In un contesto internazionale evidentemente complesso, le società dei Balcani occidentali continuano a fronteggiare sfide interne alquanto consistenti mostrando anche non pochi elementi di vitalità. Dal punto di vista politico, il perdurare di un contesto di instabilità ha contribuito all’emergere di leadership forti e dal carattere spesso autoritario e illiberale. Figure che hanno segnato profondamente gli ultimi decenni come Aleksandar Vučić in Serbia, Milo Đukanović in Montenegro, Nikola Gruevski in Macedonia del nord, Edi Rama in Albania, Hashim Thaçi in Kosovo, Milorad Dodik in Republika Srpska: nonostante le innegabili differenze, hanno mostrato alcuni tratti comuni, come la tendenza a fagocitare le istituzioni, tenere sotto controllo i media, mantenere attraverso radicati fenomeni corruttivi una rete clientelare a sostegno del proprio sistema di potere. E non hanno esitato a riattizzare con marcato opportunismo politico la fiamma dello scontro etnico e nazionale quando necessario. Anche perché gli sforzi di una vera riconciliazione post-bellica nella regione, nonostante il forte investimento internazionale, hanno prodotto risultati solo parziali. Nonostante i ritardi e alcune innegabili ambiguità, il Tribunale penale internazionale per l’ex-Jugoslavia voluto dalle Nazioni Unite per giudicare i principali responsabili dei crimini commessi durante le guerre degli anni Novanta ha ottenuto alcuni innegabili successi. Personaggi di spicco come l’ex presidente serbo Slobodan Milošević, i leader serbo-bosniaci Radovan Karadžić e Ratko Mladić, il generale croato Ante Gotovina, il comandante militare bosgnacco Naser Orić e quello kosovaro Ramush Haradinaj sono stati portati in giudizio, mentre il massacro di Srebrenica del 1995 è stato riconosciuto esplicitamente come “genocidio” nelle sentenze della corte.

Le accuse di parzialità “etnica” – soprattutto da parte serba – e la forte distanza tra l’operato del tribunale e le aspettative delle vittime hanno però spesso rafforzato vittimismi contrapposti, faticando a offrire una narrazione condivisa del conflitto. Una dinamica che si è riproposta anche in tentativi più recenti, come l’istituzione della Corte speciale per i presunti crimini della guerriglia kosovara (UÇK), i cui primi processi sono partiti nel settembre 2021.

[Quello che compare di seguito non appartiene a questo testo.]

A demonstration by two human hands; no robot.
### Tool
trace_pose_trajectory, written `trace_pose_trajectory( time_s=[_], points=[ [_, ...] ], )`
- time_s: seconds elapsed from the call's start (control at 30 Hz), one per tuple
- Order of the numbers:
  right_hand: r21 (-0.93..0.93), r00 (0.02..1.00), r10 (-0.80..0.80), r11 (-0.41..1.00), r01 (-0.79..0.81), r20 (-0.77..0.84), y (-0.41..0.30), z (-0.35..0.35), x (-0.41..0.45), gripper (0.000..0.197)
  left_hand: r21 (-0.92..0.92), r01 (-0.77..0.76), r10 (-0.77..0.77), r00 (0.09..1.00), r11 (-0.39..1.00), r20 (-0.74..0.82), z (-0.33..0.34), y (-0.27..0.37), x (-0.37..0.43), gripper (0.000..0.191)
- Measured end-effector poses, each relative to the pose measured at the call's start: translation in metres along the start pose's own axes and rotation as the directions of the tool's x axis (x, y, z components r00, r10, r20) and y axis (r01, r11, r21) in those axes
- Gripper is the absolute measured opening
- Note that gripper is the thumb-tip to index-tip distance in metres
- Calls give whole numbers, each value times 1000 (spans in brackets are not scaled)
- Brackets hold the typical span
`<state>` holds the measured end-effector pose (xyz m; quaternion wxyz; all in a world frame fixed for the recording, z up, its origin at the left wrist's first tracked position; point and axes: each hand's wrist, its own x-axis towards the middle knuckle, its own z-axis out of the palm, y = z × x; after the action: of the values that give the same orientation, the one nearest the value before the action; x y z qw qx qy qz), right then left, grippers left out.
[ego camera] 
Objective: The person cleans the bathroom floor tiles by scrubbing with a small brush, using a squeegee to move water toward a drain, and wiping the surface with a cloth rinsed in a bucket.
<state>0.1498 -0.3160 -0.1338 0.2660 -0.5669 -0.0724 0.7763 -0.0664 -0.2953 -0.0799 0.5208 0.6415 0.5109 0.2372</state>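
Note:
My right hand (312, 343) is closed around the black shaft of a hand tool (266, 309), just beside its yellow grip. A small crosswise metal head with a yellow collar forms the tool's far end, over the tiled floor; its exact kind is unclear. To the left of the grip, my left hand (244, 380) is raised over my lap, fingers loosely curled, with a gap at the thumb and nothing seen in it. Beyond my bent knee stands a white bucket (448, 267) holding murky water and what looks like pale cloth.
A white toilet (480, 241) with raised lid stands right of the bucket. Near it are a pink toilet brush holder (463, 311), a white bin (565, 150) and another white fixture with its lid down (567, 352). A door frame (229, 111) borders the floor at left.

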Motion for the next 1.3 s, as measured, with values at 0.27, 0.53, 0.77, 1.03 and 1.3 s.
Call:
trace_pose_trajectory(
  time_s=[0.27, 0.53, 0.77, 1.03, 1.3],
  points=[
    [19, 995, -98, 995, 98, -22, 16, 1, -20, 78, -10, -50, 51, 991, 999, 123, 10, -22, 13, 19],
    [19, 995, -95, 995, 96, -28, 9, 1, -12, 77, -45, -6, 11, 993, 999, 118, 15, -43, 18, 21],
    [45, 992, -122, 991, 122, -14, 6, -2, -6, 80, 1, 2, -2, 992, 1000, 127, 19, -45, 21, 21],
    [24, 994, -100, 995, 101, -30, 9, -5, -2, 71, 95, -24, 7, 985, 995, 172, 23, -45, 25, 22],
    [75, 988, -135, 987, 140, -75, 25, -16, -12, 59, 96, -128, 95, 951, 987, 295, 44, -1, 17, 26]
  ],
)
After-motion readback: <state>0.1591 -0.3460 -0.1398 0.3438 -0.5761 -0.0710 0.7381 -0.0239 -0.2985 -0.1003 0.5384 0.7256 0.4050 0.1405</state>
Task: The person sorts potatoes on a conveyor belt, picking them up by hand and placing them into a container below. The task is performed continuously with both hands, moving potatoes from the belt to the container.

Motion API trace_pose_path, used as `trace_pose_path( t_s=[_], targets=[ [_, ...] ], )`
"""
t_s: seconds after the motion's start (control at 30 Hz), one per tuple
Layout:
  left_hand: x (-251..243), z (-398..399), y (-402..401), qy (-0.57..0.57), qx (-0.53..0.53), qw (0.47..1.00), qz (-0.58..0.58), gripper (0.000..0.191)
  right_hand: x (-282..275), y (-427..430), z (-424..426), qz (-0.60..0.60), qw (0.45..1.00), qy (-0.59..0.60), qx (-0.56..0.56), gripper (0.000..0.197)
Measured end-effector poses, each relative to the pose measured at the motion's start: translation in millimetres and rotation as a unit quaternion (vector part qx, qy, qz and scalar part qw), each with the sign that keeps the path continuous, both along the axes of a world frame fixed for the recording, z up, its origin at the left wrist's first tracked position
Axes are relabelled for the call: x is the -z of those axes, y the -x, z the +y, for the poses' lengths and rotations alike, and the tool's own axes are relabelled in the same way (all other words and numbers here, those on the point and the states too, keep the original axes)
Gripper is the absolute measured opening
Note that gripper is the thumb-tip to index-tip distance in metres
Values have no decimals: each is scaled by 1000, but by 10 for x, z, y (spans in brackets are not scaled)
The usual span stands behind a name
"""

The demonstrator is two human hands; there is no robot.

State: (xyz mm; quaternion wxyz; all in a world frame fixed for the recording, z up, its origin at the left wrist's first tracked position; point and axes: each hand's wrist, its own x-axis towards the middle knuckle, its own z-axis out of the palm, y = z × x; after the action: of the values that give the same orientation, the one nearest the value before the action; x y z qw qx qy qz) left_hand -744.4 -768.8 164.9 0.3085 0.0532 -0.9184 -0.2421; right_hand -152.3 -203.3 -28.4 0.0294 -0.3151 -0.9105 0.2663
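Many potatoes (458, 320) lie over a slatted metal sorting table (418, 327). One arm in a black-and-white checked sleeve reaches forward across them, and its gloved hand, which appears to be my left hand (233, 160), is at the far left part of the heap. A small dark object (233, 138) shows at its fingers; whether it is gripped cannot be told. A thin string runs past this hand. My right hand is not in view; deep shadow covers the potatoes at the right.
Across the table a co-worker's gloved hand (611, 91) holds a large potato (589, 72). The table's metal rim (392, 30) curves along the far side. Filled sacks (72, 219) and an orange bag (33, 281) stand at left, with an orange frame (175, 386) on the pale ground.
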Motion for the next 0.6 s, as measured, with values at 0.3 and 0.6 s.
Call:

Ma le sfide da affrontare nella regione hanno, naturalmente, anche carattere sociale ed economico. Tutti i paesi dei Balcani occidentali affrontano il grave problema dello spopolamento, avviato con le migrazioni degli anni Novanta e mai interrotto nei decenni successivi. Spostamenti forzati di popolazione dovuti alle guerre ex-jugoslave, ma anche massicce migrazioni verso l’estero, così come dalle campagne ai principali centri urbani, spinte dalla ricerca di migliori condizioni di vita. Una combinazione che ha indebolito il tessuto sociale e produttivo, impoverendo i Balcani occidentali di quelle risorse umane tanto necessarie per risanare e far ripartire l’economia, la società e la politica.

Ma non tutto è resa e abbandono: le società della regione continuano a offrire segni importanti di vitalità, complessità, dinamismo, riuscendo a tratti a mobilitarsi per difendere interessi comuni e superare barriere e incomprensioni. Ad esempio nella difesa dell’ambiente e degli spazi comuni: nel corso degli anni, iniziative dal basso sono cresciute e hanno ottenuto risultati importanti nella difesa dei fiumi – minacciati dalle pressioni per un loro sfruttamento energetico intensivo – dall’Albania alla Bosnia-Erzegovina, ma anche in Montenegro e Kosovo.

Belgrado, invece, è insorta contro i piani di speculazione edilizia che, sotto l’ombra degli interessi difesi dal governo centrale, hanno investito un quartiere della capitale sul fiume Sava. “Ne da(vi)mo Beograd!”, “Non cediamo Belgrado!”, ma anche “Non lasciamo affondare Belgrado!”, è lo slogan di chi è sceso in strada per difendere non solo il quartiere, ma anche la democrazia. Uno slogan che sintetizza il sentimento mai spento non solo di una città, ma anche di una fetta importante delle società balcaniche, e che continua a rispecchiarsi nell’ideale europeo, a prescindere dalle alchimie politiche che porteranno i Balcani occidentali a divenire o meno – in un futuro che resta incerto – parte integrante dell’Unione europea.